Weird Boss Behaviors You Shouldn't Overthink
So your manager's email style is questionable. Cut her some slack.
Before freaking out over your manager's frequent late arrivals to your meetings, find out why she is tardy.
By Laura McMullen Sept. 21, 2015 | 11:14 a.m. EDT + More
What would you give to be able to call out your boss on every annoying thing he or she does? What percentage of your paycheck, part of your soul or expendable phalanges would you sacrifice for the freedom to threaten to fire her if she's late to another one of your meetings?
Of course, these aren't questions your manager has to dwell on. She's allowed to point out all your not-so-endearing quirks – free of charge for her and her soul. You, on the other hand – or rather, on the other end of the totem pole – are typically better letting her frustrating habits slide. But before diving into another firing fantasy, ask yourself: How big of a deal is it, really, that she's late to your meetings?
Maybe it seems like a grander gesture than it really is, because managers' actions and words often feel loaded to employees. Skip Weisman, leadership and workplace communication expert, gives an example about a manager he trains: The manager's employees pointed out that every time the team comes to her with an issue, she lets out a sigh. Tiny breath, huge effect. From the manager's point of view, the sigh is for her – it's a beat where she can adjust to the new situation and wrap her head around a solution. But to the employees, it seemed like the manager was exasperated or even angry that they handed her the issue.
"Bosses have a huge impact on the people below them," Weisman says. So you're probably not the only one keeping track of how often your boss arrives late to your meetings or obsessing over a six-word request he emailed you. Some things you have to just let fly, and others may be worth mentioning.

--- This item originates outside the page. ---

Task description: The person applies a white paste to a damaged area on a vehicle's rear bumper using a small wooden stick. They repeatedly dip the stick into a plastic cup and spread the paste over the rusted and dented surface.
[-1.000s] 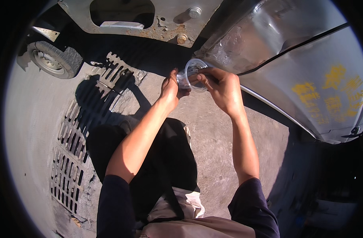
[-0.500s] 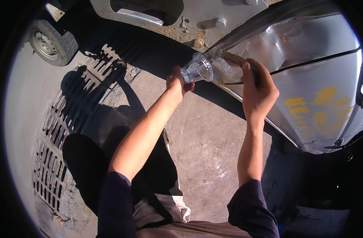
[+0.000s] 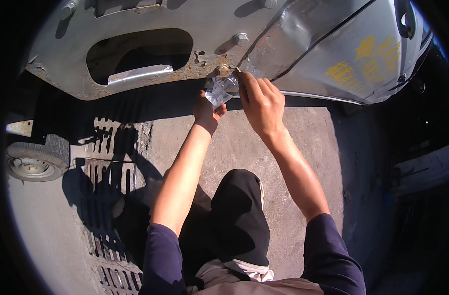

Here's a guide to a few common, but weird, boss behaviors:
Your boss's emails are always short – curt, even. You spend 20 minutes crafting the perfect project-update email to your manager. You triple-check the facts and obliterate typos. You obsess over word choice. You suffer a near breakdown debating between "Hi Bob," "Hello Bob," "Hey Bob" or the always-bold (but too bold?) "Bob –."
And then – behold – your boss's reply: "Sounds good." Or: "Thnaks" Or: "K."
Or maybe it's your boss emailing you first, with fewer words than most texts: "Please [do X]." End of email. That's it. "They make a request, and then they're done," says Patti Wood, body language and communication expert and author of "Snap: Making the Most of First Impressions, Body Language & Charisma." "There's no preamble; there's no small talk; there's no 'how are the kids' kind of thing." It feels a lot like a pre-breakup epiphany:I'm putting so much more effort into this (email) relationship than he is.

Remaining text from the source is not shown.